Symptoms of Brain Stem Stroke

Recognizing a brain stem stroke can be hard as patients may have some symptoms without the hallmark sign of weakness on one side of the body. Symptoms of brain stem stroke include:

  • Vertigo, dizziness and loss of balance
  • Double vision
  • Slurred speech
  • Passing out
  • Trouble with blood pressure and breathing
  • “Locked-in” syndrome (when patients can only move their eyes).

Causes of Brain Stem Stroke

  • Blood clots
  • Haemorrhages
  • Injury to an artery due to sudden head or neck movements (occurs on rare occasions)

Risk Factors of Brain Stem Stroke

  • Smoking
  • High blood pressure
  • Diabetes
  • Atrial fibrillation
  • Heart Disease

 Silent Stroke

A silent stroke can occur when blood supply to a part of the brain is suddenly cut off, depriving the brain of oxygen and damaging brain cells. Silent strokes[3] have no easy-to-recognize symptoms or are not remembered by the patients. They, however, cause permanent damage to the brains of the patient. An individual may have memory problems if more than one silent stroke has been experienced. They are also prone to more severe strokes over time.

A silent stroke is often hard to recognize because it disrupts blood supply to a part of the brain that does not control any visible functions like speaking or moving. The way most people find out they had a silent stroke is when they have an MRI or CT scan for another condition and doctors notice that small areas of the brain have been damaged. The scan image will show white spots or lesions where the brain cells have stopped functioning. Thus, confirming the occurrence of a silent stroke.

Signs of Silent Stroke

They are so subtle that they are often mistaken for signs of ageing. Some of these signs are:

  • balance problems
  • frequent falls
  • urine leakage
  • sudden mood swings
  • decreased ability to think

Damage done to brain cells because of silent stroke is permanent and cannot be reversed. However, healthy parts of your brain may take over the functions that used to be performed by the areas that have been damaged in some cases.

Complications of a Silent stroke

Silent strokes generally affect only a small area of the brain and symptoms are hardly noticeable. If an individual experiences several silent strokes, some neurological symptoms will be noticed (such as memory loss, or difficulty concentrating).

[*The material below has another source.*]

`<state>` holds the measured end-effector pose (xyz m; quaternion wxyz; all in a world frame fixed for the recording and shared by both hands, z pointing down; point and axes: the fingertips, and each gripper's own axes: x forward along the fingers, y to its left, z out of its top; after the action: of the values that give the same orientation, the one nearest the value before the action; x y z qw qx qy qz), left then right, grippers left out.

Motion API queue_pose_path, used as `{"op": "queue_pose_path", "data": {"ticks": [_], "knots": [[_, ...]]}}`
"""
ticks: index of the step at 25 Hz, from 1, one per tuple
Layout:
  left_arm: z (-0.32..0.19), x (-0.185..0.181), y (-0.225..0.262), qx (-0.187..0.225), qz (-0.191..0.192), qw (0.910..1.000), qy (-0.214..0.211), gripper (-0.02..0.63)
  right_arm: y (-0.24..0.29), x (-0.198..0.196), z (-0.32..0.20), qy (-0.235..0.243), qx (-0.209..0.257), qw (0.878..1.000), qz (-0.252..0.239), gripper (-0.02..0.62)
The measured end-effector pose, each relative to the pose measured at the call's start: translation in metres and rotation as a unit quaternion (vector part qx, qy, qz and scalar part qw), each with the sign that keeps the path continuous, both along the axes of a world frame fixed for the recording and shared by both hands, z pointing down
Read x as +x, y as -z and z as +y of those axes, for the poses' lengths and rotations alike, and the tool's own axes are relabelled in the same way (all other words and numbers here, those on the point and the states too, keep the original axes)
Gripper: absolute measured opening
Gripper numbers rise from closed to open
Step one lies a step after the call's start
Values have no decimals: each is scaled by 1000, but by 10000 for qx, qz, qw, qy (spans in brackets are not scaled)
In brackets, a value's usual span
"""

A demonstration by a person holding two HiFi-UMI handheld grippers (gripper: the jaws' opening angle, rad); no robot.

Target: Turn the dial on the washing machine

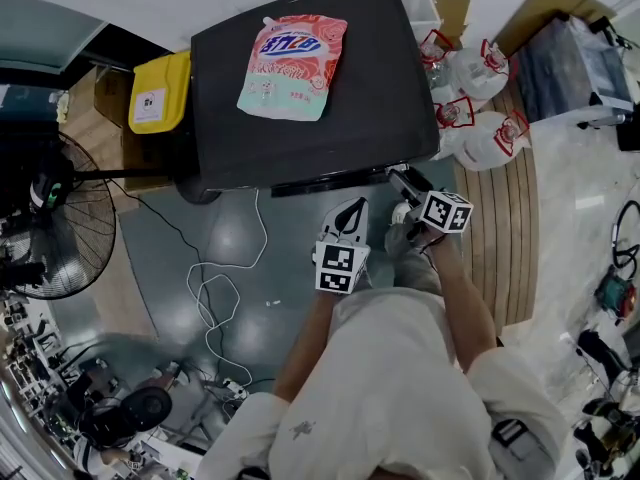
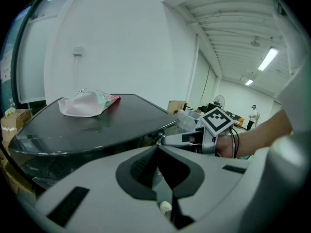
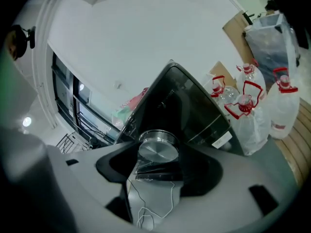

Research has shown over the years that silent strokes are fairly common. Also, a third of people over the age of 70 have had at least one silent stroke in their lifetime.

Recently, researchers have confirmed that having multiple silent strokes can put an individual at risk for vascular dementia (also known as multi-infarct dementia). This can cause symptoms like:

  • memory problems
  • emotional issues
  • changes to walking posture
  • indecisiveness
  • losing bowel and bladder control

Causes of silent stroke

  • blood clots
  • high blood pressure
  • narrowed arteries
  • high cholesterol
  • diabetes

Symptoms of Silent Stroke

A silent stroke often has no noticeable symptoms.


A stroke can be life-threatening if not detected on time. If you have symptoms and signs highlighted in this article – please consult your doctor. If detected, proper care and following the doctors’ guidelines and care will aid either the recovery and or management of the stroke.